Assistant Professor of History Yunxin Li Receives North Star Collective Fellowship
This spring semester, Professor Yunxin Li is participating in the North Star Collective as a Faculty Fellow. The fellowship offers engagement opportunities for BIPOC faculty members from a variety of New England institutions. Li reflects on how the North Star Fellowship has enhanced her identity as a scholar both professionally and personally.
"The goal of the North Star Collective Faculty Fellowship is to support reparative justice and healing of junior BIPOC faculty in New England, especially faculty at teaching-focused institutions," says Professor Yunxin Li.
The fellowship, which is named after the north star that enslaved individuals would follow toward freedom, as well as the nineteenth-century abolitionist newspaper published by Frederick Douglass, was co-founded in 2021 by Simmons University's Assistant Professor of Africana Studies Tatiana Cruz and Roger Williams University's Professor of Communication and Media Studies Kamille Gentles-Peart. As Li explains, "these two brave and innovative co-founders established the Collective to connect BIPOC faculty through their shared experiences as marginalized individuals working in predominantly white institutions."
This year's cohort consists of 25 fellows from 16 institutions. (Another Simmons faculty member, Assistant Professor of Library and Information Science Rebecca Davis, is also a current North Star Fellow). "We are a unique community because we are an incredibly diverse group of people in terms of racial, ethnic, and cultural backgrounds," says Li. "We also feel connected because of our wholehearted support of one another. I think this makes us a true collective."
Li first heard about this fellowship opportunity from Cruz, and soon afterward attended the information session and decided to apply. "I felt that this would be a wonderful opportunity for me, given my background as a first-generation college graduate who was born and raised in China. I wanted to expand my network and support system as a first-year assistant professor," she explains.
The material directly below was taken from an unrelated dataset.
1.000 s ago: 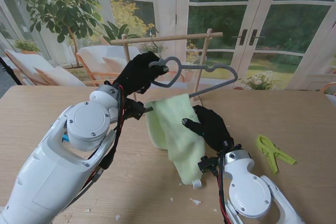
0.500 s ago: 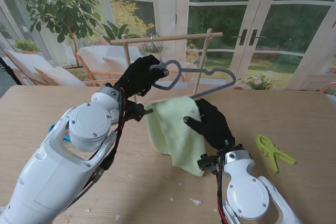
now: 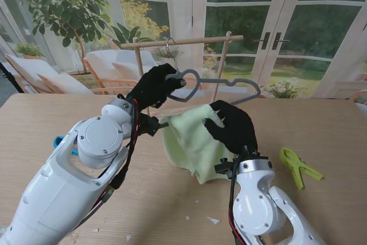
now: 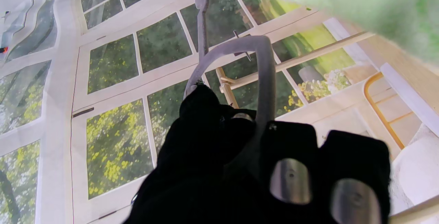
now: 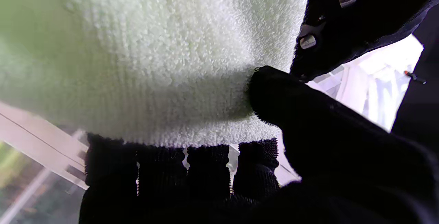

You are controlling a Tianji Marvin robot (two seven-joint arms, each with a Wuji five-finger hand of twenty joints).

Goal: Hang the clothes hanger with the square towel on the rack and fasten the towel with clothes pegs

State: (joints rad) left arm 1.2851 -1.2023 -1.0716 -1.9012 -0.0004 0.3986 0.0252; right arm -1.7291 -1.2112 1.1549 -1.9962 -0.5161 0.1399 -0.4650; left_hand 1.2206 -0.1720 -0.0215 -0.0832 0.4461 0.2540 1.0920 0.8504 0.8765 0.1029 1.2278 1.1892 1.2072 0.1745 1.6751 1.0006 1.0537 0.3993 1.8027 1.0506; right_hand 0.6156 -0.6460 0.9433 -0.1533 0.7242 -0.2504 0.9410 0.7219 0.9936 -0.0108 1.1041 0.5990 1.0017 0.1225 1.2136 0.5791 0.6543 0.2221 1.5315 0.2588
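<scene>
Hanging stage, towel carried on the hanger. The left hand (image 3: 153,86) has its fingers (image 4: 291,169) curled around the grey hanger (image 3: 215,82) at the heart-shaped loop beside the neck, so the metal hook (image 4: 202,14) projects clear beyond the fingertips and stays free to catch the bar. The hook tip lies just short of the wooden rack (image 3: 182,42); whether it already touches the bar cannot be told, and the hanger's weight appears to rest in the grip rather than on the rack.

The right hand (image 3: 232,125) pinches the pale green square towel (image 3: 192,142): in the right wrist view the thumb (image 5: 274,93) presses the terry cloth from one side while four fingers (image 5: 157,169), held close together, back it from the other. This grip, at the towel's edge nearest the hanger's lower bar, probably keeps the cloth gathered and lifted so it neither slides off the bar nor drags on the counter (image 3: 321,119) while the hanger travels upward. The towel bunches between the two hands, its lower fold hanging nearer to me than the fingertips.

A green clothes peg (image 3: 299,167) lies on the counter, well apart from the right fingers on their outer side, untouched. Pegging is judged to follow only once the hook is seated.
</scene>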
Indeed, Li's personal circumstances created challenges along her academic journey. "As an Asian female and international scholar, it was not easy to complete my Ph.D. [at Stanford University] in my second language within six years and land a tenure-track position directly after that," she recalls. "I was thankful for all the people who had supported me along the way. Although my new colleagues at Simmons were extremely helpful, I needed more than one community so that I could receive different kinds of support. The North Star Fellowship sounded like it was going to be the right community for me at the right time."
North Star Fellows engage in numerous activities related to professionalization and community-building. For instance, Fellows begin with a virtual orientation, followed by a three-day retreat in North Andover. They also partake in bi-weekly virtual writing groups, an in-person colloquium, and other events. "These events are opportunities to connect with, and learn from, faculty members beyond Simmons," remarks Li.
Thus far, Li's favorite activity has been the retreat. This event was held in January at the Rolling Ridge Retreat and Conference Center, a place of tranquility and breathtaking natural beauty. During the retreat, Li says that she "made deep connections with the other Fellows. We had time to write and produce scholarship, but we also engaged in numerous socializing activities, thanks to the wonderful programming of Professors Cruz and Gentles-Peart. I appreciated the sincerity, authenticity, and openness of all the Fellows at the retreat. I not only made new colleagues, but also new friends."
The North Star Collective Fellowship helps support Li's research agenda. Currently, she is transforming her Stanford dissertation into a scholarly book. Li is an expert in early Chinese history, with a special focus on politics, society, gender, and family relations during the Han Dynasty (202 BCE-220 CE). Her book manuscript examines the inner court and power in the Han Empire. "The inner court refers to people who rose to power through their personal connections to the ruler, such as women, eunuchs, and imperial affines [relatives by marriage]. In traditional narratives, these people were seen by the literati [educated class] as illegitimate and destabilizing forces within Chinese politics."
Li's groundbreaking research challenges these pre-existing assumptions. "Instead, I would argue that imperial power worked largely through the mechanisms of spatial and emotional closeness, gender, familial relations, and social networks, as opposed to purely formal bureaucracy. So, the biased historiography was one way that members of the outer court elite competed with the inner court for political influence."
This research reveals the importance of studying marginalized groups: "Members of the Chinese inner court did not necessarily belong to the lower classes. They were comprised of individuals who were relatively powerful, but their voices were often erased from the records because the historical record was mainly written by outer court members who despised them," Li says.
Since she began the North Star Collective Fellowship, Li feels a more powerful motivation to produce scholarly writing. She is thankful for the resources the North Star Collective has afforded her, which include financial, professional, and spiritual support. "By connecting with junior faculty at peer institutions, I feel that I am not alone," says Li. "They have helped me to think about my long-term goals and have given me profound inspiration."